— Problem statement —
Look through the material below and show every line with the word "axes".

════

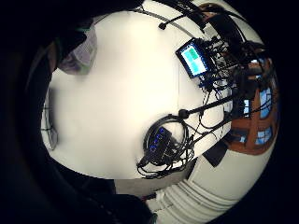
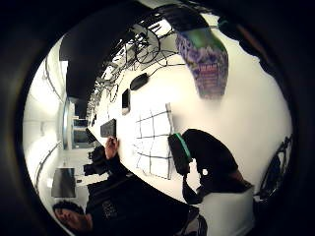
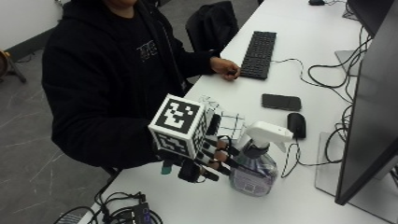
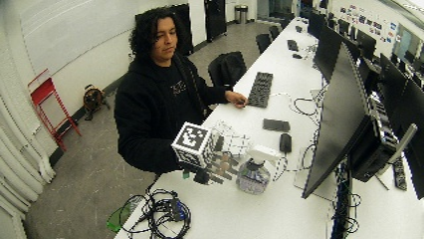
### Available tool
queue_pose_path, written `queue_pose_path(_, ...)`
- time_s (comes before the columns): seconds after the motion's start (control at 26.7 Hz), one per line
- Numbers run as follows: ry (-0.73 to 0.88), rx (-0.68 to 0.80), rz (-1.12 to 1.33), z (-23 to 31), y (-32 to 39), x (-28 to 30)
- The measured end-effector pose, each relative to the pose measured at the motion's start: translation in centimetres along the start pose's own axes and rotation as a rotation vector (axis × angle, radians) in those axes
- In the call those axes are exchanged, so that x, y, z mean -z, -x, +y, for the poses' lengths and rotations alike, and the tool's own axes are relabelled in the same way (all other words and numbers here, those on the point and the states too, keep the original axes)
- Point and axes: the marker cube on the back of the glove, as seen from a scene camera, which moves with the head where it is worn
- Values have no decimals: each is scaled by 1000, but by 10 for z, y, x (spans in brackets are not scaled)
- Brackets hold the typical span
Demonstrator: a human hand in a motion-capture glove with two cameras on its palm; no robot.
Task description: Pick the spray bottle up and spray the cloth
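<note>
The white table [image 3: 311,200] carries all items. Beyond the hand, toward the person's far side, stands a large dark monitor [image 3: 373,116]; a black keyboard [image 3: 258,53], with the person's bare hand [image 3: 225,67] resting at its near end, lies well apart. The cloth [image 3: 231,122], white with a dark grid pattern, lies flat on the table just behind the gloved right hand [image 3: 208,161]. A phone [image 3: 281,101] and a mouse [image 3: 296,125] lie past the cloth. The spray bottle [image 3: 255,163] stands upright just beside the hand, on its palm side; the body is clear, with purple liquid and a label, topped by a white trigger head [image 3: 267,131]. The hand is at the bottle's neck and shoulder, fingers partly extended toward it; whether they have closed round it cannot be determined. Handling assessment: the bottle appears part-filled, so moderately heavy low down; the smooth plastic wall is likely slippery and slightly yielding. Grip at the narrow neck under the trigger head, index finger free for the trigger. The cloth is soft and light.
</note>
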Motion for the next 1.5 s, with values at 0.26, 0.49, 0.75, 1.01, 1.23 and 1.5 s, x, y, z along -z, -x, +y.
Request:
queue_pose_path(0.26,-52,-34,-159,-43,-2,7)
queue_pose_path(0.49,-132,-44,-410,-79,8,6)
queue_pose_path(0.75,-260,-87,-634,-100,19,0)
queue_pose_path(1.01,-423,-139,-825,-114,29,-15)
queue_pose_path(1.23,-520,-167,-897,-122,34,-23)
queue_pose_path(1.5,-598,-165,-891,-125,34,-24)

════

— Written response —
- The measured end-effector pose, each relative to the pose measured at the motion's start: translation in centimetres along the start pose's own axes and rotation as a rotation vector (axis × angle, radians) in those axes
- In the call those axes are exchanged, so that x, y, z mean -z, -x, +y, for the poses' lengths and rotations alike, and the tool's own axes are relabelled in the same way (all other words and numbers here, those on the point and the states too, keep the original axes)
- Point and axes: the marker cube on the back of the glove, as seen from a scene camera, which moves with the head where it is worn

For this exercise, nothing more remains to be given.